### Exercise brief:
On every line of the listing, check for "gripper"; copy the lines that have it.

### Data excerpt:

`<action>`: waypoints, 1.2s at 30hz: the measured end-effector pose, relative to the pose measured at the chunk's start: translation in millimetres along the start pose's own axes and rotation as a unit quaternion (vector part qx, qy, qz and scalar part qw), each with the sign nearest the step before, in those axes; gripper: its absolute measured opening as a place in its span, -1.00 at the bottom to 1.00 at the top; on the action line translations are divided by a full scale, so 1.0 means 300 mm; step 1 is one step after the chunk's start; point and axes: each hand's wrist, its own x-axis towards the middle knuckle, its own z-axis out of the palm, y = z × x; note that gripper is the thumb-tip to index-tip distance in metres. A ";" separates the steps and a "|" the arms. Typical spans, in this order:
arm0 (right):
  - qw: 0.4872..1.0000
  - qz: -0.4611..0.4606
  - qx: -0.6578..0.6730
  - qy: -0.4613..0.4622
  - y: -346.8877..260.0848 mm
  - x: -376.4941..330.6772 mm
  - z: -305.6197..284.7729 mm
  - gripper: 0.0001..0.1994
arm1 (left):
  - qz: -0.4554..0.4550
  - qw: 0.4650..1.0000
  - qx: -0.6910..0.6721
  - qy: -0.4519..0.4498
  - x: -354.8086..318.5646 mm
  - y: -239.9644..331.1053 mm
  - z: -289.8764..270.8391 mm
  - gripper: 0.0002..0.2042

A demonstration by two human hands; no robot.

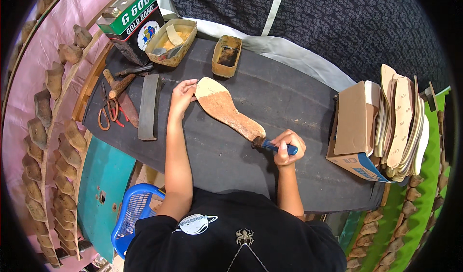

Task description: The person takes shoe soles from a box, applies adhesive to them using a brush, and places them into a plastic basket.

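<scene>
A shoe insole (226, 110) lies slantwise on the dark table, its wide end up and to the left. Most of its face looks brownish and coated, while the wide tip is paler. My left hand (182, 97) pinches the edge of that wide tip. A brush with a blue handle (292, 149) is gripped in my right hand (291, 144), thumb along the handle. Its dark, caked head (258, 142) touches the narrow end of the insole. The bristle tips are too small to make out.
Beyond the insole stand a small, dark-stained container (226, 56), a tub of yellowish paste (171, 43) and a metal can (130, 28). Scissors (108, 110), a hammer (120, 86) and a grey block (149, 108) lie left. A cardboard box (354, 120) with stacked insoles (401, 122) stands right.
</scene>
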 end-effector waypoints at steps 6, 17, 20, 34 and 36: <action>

### Result for this exercise:
`<action>`: waypoints, 1.2s at 30hz: the measured end-effector pose, relative to the pose measured at the chunk's start: translation in millimetres along the start pose's own axes and rotation as a unit quaternion (vector part qx, qy, qz and scalar part qw), each with the sign nearest the step before, in those axes; gripper: its absolute measured opening as a place in its span, -1.00 at the bottom to 1.00 at the top; on the action line translations are divided by a full scale, so 1.0 means 300 mm; step 1 is one step after the chunk's start; point and axes: each hand's wrist, its own x-axis towards the middle knuckle, its own z-axis out of the palm, y = z × x; note that gripper is the thumb-tip to index-tip distance in metres. A ";" separates the steps and a "|" the arms. Typical spans, in this order:
  - gripper: 0.0001..0.1994
  - gripper: 0.0002..0.2042

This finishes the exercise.